Your goal —
From the data below, restate every line word for word.

Data —
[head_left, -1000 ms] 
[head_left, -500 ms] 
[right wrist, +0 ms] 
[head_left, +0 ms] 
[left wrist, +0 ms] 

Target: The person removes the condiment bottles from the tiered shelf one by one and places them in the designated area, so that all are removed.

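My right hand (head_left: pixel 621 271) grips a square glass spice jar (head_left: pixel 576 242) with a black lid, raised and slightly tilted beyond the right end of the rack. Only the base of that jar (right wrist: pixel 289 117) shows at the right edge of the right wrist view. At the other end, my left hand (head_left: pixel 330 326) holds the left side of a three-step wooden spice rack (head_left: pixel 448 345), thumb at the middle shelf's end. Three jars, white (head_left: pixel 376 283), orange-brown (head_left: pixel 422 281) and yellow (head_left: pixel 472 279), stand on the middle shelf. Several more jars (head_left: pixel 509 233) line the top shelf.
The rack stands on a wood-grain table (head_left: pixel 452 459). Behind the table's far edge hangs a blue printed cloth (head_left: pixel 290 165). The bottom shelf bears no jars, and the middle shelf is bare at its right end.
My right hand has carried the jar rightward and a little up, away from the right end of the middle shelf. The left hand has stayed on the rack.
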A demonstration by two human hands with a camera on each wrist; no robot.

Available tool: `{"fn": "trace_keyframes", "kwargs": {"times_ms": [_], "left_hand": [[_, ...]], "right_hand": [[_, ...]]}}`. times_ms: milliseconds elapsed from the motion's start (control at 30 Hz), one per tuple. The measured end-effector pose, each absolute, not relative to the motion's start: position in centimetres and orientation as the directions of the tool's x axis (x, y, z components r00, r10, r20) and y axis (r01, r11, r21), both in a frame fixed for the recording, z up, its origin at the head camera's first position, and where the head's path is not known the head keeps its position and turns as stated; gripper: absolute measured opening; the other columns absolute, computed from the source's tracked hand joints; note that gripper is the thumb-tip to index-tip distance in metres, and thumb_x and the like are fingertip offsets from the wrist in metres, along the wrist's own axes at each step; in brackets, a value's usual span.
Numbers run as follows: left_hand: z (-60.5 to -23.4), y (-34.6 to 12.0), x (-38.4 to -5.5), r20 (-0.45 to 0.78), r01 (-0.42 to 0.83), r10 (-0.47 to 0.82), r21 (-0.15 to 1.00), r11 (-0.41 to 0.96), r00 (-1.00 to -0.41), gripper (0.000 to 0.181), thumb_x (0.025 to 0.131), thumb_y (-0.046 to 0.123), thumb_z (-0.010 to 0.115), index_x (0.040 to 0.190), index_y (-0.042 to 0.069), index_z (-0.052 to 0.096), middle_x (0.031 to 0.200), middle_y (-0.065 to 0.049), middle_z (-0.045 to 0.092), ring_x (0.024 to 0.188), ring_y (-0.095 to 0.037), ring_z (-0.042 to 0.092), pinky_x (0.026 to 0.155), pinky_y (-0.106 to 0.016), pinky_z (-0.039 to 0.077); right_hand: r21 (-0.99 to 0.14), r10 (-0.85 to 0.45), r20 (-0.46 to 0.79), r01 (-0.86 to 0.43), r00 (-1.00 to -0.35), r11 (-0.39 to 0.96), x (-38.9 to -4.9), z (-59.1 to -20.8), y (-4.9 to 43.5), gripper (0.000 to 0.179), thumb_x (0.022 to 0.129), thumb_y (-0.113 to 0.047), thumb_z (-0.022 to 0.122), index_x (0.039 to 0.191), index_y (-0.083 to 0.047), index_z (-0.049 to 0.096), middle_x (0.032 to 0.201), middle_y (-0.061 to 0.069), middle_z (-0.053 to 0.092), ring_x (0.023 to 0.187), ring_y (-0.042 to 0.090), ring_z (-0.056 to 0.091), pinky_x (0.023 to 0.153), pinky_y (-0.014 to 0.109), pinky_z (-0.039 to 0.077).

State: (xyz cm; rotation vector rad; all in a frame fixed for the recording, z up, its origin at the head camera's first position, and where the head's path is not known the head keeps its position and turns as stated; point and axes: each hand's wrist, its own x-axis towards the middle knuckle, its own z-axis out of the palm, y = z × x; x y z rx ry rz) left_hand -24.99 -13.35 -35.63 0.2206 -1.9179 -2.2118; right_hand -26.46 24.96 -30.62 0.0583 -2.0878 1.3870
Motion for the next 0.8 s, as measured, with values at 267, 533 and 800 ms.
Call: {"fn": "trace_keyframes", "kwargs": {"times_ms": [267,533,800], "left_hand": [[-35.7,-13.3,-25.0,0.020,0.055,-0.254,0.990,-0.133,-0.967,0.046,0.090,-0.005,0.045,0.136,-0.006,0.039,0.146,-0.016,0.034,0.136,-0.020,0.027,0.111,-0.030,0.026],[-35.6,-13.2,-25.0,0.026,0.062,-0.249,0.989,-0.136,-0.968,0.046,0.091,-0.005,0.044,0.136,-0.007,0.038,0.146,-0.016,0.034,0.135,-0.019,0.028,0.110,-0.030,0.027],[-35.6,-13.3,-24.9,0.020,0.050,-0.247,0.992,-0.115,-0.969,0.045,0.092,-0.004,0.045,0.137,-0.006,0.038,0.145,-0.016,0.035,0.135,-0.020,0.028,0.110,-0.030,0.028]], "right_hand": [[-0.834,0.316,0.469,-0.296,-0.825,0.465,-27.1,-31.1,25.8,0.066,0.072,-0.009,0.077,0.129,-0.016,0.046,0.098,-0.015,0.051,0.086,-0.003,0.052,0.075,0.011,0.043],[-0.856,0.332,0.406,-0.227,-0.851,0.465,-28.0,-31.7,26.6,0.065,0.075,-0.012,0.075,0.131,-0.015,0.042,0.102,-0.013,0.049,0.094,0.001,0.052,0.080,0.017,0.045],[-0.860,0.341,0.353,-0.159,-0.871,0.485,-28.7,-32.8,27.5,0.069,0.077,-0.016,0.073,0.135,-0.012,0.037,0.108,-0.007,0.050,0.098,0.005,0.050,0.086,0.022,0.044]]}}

Expected answer —
[head_left, -1000 ms] 
[head_left, -500 ms] 
[right wrist, +0 ms] 
[head_left, +0 ms] 
[left wrist, +0 ms] 

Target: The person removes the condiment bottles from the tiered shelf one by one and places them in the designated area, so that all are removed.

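My right hand (head_left: pixel 621 271) grips a square glass spice jar (head_left: pixel 576 242) with a black lid, raised and slightly tilted beyond the right end of the rack. Only the base of that jar (right wrist: pixel 289 117) shows at the right edge of the right wrist view. At the other end, my left hand (head_left: pixel 330 326) holds the left side of a three-step wooden spice rack (head_left: pixel 448 345), thumb at the middle shelf's end. Three jars, white (head_left: pixel 376 283), orange-brown (head_left: pixel 422 281) and yellow (head_left: pixel 472 279), stand on the middle shelf. Several more jars (head_left: pixel 509 233) line the top shelf.
The rack stands on a wood-grain table (head_left: pixel 452 459). Behind the table's far edge hangs a blue printed cloth (head_left: pixel 290 165). The bottom shelf bears no jars, and the middle shelf is bare at its right end.
My right hand has carried the jar rightward and a little up, away from the right end of the middle shelf. The left hand has stayed on the rack.
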A demonstration by two human hands with a camera on each wrist; no robot.

Available tool: `{"fn": "trace_keyframes", "kwargs": {"times_ms": [_], "left_hand": [[_, ...]], "right_hand": [[_, ...]]}}`. times_ms: milliseconds elapsed from the motion's start (control at 30 Hz), one per tuple. The measured end-effector pose, each absolute, not relative to the motion's start: position in centimetres and orientation as the directions of the tool's x axis (x, y, z components r00, r10, r20) and y axis (r01, r11, r21), both in a frame fixed for the recording, z up, its origin at the head camera's first position, and where the head's path is not known the head keeps its position and turns as stated; gripper: absolute measured opening; the other columns absolute, computed from the source's tracked hand joints; note that gripper is the thumb-tip to index-tip distance in metres, and thumb_x and the like are fingertip offsets from the wrist in metres, along the wrist's own axes at each step; in brackets, a value's usual span.
Numbers run as follows: left_hand: z (-60.5 to -23.4), y (-34.6 to 12.0), x (-38.4 to -5.5), r20 (-0.45 to 0.78), r01 (-0.42 to 0.83), r10 (-0.47 to 0.82), r21 (-0.15 to 1.00), r11 (-0.41 to 0.96), r00 (-1.00 to -0.41), gripper (0.000 to 0.181), thumb_x (0.025 to 0.131), thumb_y (-0.046 to 0.123), thumb_z (-0.010 to 0.115), index_x (0.040 to 0.190), index_y (-0.042 to 0.069), index_z (-0.052 to 0.096), middle_x (0.031 to 0.200), middle_y (-0.065 to 0.049), middle_z (-0.045 to 0.092), ring_x (0.024 to 0.188), ring_y (-0.095 to 0.037), ring_z (-0.042 to 0.092), pinky_x (0.026 to 0.155), pinky_y (-0.106 to 0.016), pinky_z (-0.039 to 0.077); right_hand: r21 (-0.99 to 0.14), r10 (-0.85 to 0.45), r20 (-0.46 to 0.79), r01 (-0.86 to 0.43), r00 (-1.00 to -0.35), r11 (-0.39 to 0.96), x (-38.9 to -4.9), z (-59.1 to -20.8), y (-4.9 to 43.5), gripper (0.000 to 0.179), thumb_x (0.022 to 0.129), thumb_y (-0.113 to 0.047), thumb_z (-0.022 to 0.122), index_x (0.039 to 0.191), index_y (-0.083 to 0.047), index_z (-0.049 to 0.096), middle_x (0.032 to 0.201), middle_y (-0.061 to 0.069), middle_z (-0.053 to 0.092), ring_x (0.023 to 0.187), ring_y (-0.042 to 0.090), ring_z (-0.056 to 0.091), pinky_x (0.023 to 0.153), pinky_y (-0.014 to 0.109), pinky_z (-0.039 to 0.077).

State: (xyz cm; rotation vector rad; all in a frame fixed for the recording, z up, its origin at the head camera's first position, and where the head's path is not known the head keeps its position and turns as stated; point and axes: each hand's wrist, its own x-axis towards the middle knuckle, its own z-axis out of the palm, y = z × x; x y z rx ry rz) left_hand -24.99 -13.35 -35.63 0.2206 -1.9179 -2.2118; right_hand -26.46 24.96 -30.62 0.0583 -2.0878 1.3870
Motion for the next 0.8 s, as measured, with values at 267, 533 and 800 ms.
Call: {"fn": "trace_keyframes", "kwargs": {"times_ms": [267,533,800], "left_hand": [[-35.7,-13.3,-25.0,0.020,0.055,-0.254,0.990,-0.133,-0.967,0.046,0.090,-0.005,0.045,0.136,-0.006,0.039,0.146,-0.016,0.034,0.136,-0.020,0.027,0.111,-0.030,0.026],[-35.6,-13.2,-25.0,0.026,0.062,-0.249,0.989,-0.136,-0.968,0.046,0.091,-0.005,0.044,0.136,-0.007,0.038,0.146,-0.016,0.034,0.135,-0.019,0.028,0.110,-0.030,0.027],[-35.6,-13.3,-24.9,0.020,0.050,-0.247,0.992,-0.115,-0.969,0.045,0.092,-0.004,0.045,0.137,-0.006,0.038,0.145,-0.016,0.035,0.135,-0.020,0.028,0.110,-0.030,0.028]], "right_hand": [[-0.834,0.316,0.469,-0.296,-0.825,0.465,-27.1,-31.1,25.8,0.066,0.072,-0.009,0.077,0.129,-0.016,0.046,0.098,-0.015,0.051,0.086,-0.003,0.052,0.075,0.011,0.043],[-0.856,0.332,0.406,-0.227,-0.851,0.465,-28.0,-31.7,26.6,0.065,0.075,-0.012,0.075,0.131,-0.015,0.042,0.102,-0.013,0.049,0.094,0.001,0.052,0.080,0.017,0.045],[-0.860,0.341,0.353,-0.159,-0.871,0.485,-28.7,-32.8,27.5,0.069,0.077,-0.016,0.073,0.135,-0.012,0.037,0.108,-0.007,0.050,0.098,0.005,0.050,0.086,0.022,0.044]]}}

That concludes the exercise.